_TASK DETAILS_.
Transcribe each line below word for word.

_DATA PROVIDED_.
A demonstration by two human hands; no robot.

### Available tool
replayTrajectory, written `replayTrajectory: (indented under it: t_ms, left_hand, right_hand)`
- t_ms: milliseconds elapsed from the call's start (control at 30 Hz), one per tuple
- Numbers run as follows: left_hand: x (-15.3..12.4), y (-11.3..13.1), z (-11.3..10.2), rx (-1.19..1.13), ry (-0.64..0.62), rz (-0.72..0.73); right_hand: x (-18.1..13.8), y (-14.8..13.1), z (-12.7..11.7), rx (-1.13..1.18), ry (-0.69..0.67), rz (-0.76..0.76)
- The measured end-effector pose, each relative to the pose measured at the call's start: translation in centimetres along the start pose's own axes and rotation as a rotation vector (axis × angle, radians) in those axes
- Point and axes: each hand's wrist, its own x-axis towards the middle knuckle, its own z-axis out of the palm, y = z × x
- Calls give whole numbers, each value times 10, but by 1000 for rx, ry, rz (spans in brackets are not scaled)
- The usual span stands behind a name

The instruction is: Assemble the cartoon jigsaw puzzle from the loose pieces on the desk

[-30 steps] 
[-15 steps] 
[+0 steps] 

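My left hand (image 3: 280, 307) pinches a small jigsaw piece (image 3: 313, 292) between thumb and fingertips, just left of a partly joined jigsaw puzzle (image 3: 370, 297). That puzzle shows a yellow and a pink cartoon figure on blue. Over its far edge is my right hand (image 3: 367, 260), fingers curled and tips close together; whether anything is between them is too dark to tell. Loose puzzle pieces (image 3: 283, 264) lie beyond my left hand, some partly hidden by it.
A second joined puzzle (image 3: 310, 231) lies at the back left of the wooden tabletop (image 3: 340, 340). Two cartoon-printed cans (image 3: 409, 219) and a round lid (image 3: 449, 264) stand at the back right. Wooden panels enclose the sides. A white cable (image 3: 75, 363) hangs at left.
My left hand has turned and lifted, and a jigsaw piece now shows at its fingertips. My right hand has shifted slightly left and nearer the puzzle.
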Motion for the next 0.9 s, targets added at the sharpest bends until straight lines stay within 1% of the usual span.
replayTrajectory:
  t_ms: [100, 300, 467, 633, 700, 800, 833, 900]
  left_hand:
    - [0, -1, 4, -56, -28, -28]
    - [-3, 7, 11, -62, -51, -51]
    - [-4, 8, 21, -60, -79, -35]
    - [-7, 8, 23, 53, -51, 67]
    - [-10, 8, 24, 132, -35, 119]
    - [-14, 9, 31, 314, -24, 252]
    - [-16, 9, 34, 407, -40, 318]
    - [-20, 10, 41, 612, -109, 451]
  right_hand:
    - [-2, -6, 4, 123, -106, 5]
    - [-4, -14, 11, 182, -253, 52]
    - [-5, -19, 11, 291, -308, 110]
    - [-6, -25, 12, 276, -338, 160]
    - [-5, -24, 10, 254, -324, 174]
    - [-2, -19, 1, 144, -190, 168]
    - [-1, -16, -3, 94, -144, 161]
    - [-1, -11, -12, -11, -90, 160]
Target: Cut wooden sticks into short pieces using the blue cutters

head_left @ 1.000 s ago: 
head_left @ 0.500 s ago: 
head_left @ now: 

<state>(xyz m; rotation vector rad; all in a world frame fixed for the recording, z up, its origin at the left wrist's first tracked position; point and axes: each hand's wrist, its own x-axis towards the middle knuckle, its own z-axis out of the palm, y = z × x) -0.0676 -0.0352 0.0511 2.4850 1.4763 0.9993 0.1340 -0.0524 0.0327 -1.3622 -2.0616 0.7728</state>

_FINAL ANSWER_.
A demonstration by two human hands; no robot.

### Available tool
replayTrajectory, written `replayTrajectory: (indented under it: t_ms, left_hand, right_hand)`
- t_ms: milliseconds elapsed from the call's start (control at 30 Hz), one per tuple
- Numbers run as follows: left_hand: x (-15.3..12.4), y (-11.3..13.1), z (-11.3..10.2), rx (-1.19..1.13), ry (-0.64..0.62), rz (-0.72..0.73); right_hand: x (-18.1..13.8), y (-14.8..13.1), z (-12.7..11.7), rx (-1.13..1.18), ry (-0.69..0.67), rz (-0.76..0.76)
- The measured end-effector pose, each relative to the pose measured at the call's start: translation in centimetres along the start pose's own axes and rotation as a rotation vector (axis × angle, radians) in those axes
- Point and axes: each hand's wrist, its own x-axis towards the middle knuckle, its own z-axis out of the palm, y = z × x
- Calls give whole numbers, each value times 10, but by 1000 for rx, ry, rz (spans in brackets are not scaled)
- The usual span stands behind a name

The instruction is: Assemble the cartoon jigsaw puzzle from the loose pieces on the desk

[-30 steps] 
[-15 steps] 
[+0 steps] 

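My left hand (image 3: 280, 307) pinches a small jigsaw piece (image 3: 313, 292) between thumb and fingertips, just left of a partly joined jigsaw puzzle (image 3: 370, 297). That puzzle shows a yellow and a pink cartoon figure on blue. Over its far edge is my right hand (image 3: 367, 260), fingers curled and tips close together; whether anything is between them is too dark to tell. Loose puzzle pieces (image 3: 283, 264) lie beyond my left hand, some partly hidden by it.
A second joined puzzle (image 3: 310, 231) lies at the back left of the wooden tabletop (image 3: 340, 340). Two cartoon-printed cans (image 3: 409, 219) and a round lid (image 3: 449, 264) stand at the back right. Wooden panels enclose the sides. A white cable (image 3: 75, 363) hangs at left.
My left hand has turned and lifted, and a jigsaw piece now shows at its fingertips. My right hand has shifted slightly left and nearer the puzzle.
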Motion for the next 0.9 s, targets added at the sharpest bends until straight lines stay within 1% of the usual span.
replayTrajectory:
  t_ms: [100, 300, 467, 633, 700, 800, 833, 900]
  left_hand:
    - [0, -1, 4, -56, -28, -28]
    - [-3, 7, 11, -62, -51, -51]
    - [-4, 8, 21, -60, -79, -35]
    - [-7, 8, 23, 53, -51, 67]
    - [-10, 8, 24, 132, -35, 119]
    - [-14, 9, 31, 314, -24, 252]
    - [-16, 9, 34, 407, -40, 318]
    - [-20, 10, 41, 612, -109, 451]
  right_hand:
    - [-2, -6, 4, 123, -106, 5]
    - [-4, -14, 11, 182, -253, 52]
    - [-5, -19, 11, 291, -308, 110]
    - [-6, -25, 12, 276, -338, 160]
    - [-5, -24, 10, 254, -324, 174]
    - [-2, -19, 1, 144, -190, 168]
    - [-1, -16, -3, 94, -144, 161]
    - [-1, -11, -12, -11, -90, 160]
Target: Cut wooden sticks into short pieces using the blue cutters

head_left @ 1.000 s ago: 
head_left @ 0.500 s ago: 
head_left @ now: 

<state>(xyz m; rotation vector rad; all in a world frame fixed for the recording, z up, its origin at the left wrist's first tracked position; point and axes: each hand's wrist, its own x-axis towards the middle knuckle, its own z-axis out of the palm, y = z × x) -0.0676 -0.0352 0.0511 2.4850 1.4763 0.9993 0.1340 -0.0524 0.0327 -1.3622 -2.0616 0.7728</state>

Nothing else is required for this exercise.